--- Goal of the exercise ---
Character for character, write out the data below.

--- Data block ---
* * * * * * * * *

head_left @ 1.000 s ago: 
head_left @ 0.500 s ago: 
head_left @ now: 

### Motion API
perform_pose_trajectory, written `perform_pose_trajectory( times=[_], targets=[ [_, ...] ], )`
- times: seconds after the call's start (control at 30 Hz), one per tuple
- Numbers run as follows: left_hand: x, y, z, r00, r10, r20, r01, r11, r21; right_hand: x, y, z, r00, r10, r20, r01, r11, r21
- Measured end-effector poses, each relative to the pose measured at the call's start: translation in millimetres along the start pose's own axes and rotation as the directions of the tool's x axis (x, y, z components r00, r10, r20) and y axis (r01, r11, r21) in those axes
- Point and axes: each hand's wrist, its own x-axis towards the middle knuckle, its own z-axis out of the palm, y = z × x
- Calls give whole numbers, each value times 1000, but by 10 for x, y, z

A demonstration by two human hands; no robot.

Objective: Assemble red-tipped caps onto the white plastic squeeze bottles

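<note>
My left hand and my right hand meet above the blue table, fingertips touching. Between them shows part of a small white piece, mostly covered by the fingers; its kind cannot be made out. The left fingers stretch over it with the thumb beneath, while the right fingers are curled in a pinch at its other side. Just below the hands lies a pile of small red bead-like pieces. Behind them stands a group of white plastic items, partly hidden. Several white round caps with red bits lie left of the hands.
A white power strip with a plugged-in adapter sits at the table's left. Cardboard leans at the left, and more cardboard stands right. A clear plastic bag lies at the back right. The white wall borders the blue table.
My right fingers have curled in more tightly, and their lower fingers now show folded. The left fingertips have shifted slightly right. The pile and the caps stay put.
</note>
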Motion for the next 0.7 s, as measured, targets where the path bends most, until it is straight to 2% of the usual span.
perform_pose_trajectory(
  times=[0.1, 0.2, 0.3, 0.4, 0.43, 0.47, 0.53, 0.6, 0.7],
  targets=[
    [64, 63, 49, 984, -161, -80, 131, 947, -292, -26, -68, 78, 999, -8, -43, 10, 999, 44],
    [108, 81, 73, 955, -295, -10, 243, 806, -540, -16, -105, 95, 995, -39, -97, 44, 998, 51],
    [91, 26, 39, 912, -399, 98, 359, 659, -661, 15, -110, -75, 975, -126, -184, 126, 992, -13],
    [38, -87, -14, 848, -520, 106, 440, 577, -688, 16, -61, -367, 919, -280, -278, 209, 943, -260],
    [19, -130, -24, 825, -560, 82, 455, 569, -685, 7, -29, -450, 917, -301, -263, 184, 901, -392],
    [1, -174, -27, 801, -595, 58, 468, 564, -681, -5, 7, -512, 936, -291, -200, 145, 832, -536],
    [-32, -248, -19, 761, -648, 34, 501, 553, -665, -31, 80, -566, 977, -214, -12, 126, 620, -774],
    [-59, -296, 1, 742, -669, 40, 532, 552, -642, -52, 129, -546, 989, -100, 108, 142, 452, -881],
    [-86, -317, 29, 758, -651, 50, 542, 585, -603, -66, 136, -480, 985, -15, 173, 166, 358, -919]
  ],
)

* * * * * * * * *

--- Answer section ---
head_left @ 1.000 s ago: 
head_left @ 0.500 s ago: 
head_left @ now: 

### Motion API
perform_pose_trajectory, written `perform_pose_trajectory( times=[_], targets=[ [_, ...] ], )`
- times: seconds after the call's start (control at 30 Hz), one per tuple
- Numbers run as follows: left_hand: x, y, z, r00, r10, r20, r01, r11, r21; right_hand: x, y, z, r00, r10, r20, r01, r11, r21
- Measured end-effector poses, each relative to the pose measured at the call's start: translation in millimetres along the start pose's own axes and rotation as the directions of the tool's x axis (x, y, z components r00, r10, r20) and y axis (r01, r11, r21) in those axes
- Point and axes: each hand's wrist, its own x-axis towards the middle knuckle, its own z-axis out of the palm, y = z × x
- Calls give whole numbers, each value times 1000, but by 10 for x, y, z

A demonstration by two human hands; no robot.

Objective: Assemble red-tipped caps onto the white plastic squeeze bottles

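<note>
My left hand and my right hand meet above the blue table, fingertips touching. Between them shows part of a small white piece, mostly covered by the fingers; its kind cannot be made out. The left fingers stretch over it with the thumb beneath, while the right fingers are curled in a pinch at its other side. Just below the hands lies a pile of small red bead-like pieces. Behind them stands a group of white plastic items, partly hidden. Several white round caps with red bits lie left of the hands.
A white power strip with a plugged-in adapter sits at the table's left. Cardboard leans at the left, and more cardboard stands right. A clear plastic bag lies at the back right. The white wall borders the blue table.
My right fingers have curled in more tightly, and their lower fingers now show folded. The left fingertips have shifted slightly right. The pile and the caps stay put.
</note>
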Motion for the next 0.7 s, as measured, targets where the path bends most, until it is straight to 2% of the usual span.
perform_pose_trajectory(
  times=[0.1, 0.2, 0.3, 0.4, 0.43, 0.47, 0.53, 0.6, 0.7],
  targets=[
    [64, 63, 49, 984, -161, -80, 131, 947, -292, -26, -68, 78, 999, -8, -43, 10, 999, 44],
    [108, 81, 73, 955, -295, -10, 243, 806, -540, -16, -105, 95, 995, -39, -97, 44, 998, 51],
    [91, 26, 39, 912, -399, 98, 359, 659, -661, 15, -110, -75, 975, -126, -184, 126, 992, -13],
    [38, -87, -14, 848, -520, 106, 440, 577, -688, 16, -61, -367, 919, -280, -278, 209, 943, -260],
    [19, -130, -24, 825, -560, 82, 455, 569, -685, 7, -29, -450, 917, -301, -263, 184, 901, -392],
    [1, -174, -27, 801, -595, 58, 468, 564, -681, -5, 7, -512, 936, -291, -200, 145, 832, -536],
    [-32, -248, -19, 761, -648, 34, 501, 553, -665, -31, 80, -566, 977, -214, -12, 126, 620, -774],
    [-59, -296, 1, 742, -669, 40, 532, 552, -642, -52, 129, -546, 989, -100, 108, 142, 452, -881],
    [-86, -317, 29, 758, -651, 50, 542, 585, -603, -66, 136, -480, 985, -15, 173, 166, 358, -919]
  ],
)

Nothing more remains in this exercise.